Problem description
From the listing below, reproduce word for word the part that opens with the line containing "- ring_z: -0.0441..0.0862" and closes with the line containing "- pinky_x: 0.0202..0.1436"; reproduce nothing else.

BEGIN

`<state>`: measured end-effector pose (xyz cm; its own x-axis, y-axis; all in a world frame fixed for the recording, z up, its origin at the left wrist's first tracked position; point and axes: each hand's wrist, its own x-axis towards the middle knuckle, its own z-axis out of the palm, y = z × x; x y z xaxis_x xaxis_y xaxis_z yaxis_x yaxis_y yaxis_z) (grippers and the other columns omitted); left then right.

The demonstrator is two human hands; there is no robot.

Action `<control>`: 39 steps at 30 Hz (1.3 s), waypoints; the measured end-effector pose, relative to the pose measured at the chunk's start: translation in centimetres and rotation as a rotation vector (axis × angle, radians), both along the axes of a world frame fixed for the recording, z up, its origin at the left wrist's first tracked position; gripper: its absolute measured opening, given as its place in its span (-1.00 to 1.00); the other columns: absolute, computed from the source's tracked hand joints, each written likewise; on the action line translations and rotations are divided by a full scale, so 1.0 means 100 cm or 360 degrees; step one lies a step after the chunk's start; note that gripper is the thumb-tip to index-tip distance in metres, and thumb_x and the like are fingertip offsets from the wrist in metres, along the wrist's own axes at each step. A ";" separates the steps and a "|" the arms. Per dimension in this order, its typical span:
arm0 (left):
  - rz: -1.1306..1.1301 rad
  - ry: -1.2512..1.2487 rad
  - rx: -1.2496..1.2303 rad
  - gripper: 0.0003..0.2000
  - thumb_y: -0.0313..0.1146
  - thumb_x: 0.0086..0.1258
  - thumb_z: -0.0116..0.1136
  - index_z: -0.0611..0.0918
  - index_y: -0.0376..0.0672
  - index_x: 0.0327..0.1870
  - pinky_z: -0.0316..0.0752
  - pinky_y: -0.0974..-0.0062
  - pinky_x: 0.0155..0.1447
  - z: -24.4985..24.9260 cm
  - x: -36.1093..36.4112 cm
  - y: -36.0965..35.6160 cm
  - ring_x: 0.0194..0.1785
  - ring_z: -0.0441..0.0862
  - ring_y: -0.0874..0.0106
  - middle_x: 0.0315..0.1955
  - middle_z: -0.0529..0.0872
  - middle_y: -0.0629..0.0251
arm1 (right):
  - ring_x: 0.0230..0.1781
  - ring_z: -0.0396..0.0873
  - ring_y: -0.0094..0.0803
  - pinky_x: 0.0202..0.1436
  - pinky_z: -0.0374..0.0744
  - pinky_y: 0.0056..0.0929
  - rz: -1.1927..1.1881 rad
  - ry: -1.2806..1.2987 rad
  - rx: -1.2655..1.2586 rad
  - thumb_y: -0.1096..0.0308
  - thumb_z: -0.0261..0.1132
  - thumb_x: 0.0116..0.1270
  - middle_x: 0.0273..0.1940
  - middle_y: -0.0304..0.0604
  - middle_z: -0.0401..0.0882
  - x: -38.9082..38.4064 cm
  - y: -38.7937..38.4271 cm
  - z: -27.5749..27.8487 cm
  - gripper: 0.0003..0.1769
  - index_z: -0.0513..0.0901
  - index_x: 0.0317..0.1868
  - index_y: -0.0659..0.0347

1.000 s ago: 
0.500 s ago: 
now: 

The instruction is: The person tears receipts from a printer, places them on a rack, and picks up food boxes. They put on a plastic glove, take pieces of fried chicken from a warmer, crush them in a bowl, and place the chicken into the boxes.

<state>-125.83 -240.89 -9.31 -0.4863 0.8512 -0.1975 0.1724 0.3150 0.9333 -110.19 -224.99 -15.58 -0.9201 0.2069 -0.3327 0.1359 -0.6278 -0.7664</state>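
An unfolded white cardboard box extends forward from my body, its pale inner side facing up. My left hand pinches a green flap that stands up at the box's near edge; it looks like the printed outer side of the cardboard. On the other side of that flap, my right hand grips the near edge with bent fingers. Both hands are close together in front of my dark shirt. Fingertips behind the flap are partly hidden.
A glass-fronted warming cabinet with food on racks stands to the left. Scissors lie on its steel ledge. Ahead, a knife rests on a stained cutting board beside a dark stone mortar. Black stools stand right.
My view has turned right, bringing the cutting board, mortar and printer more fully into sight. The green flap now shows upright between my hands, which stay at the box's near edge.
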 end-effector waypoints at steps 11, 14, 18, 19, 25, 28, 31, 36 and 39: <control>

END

Response to the exercise
  - ring_z: -0.0441..0.0862
  - ring_y: -0.0874..0.0106
  - middle_x: 0.0315..0.1955
  - middle_z: -0.0529..0.0872
  - middle_y: -0.0629..0.0251
arm1 (right):
  - ring_x: 0.0230..0.1781
  - ring_z: -0.0396..0.0873
  - ring_y: -0.0094..0.0803
  - pinky_x: 0.0202..0.1436

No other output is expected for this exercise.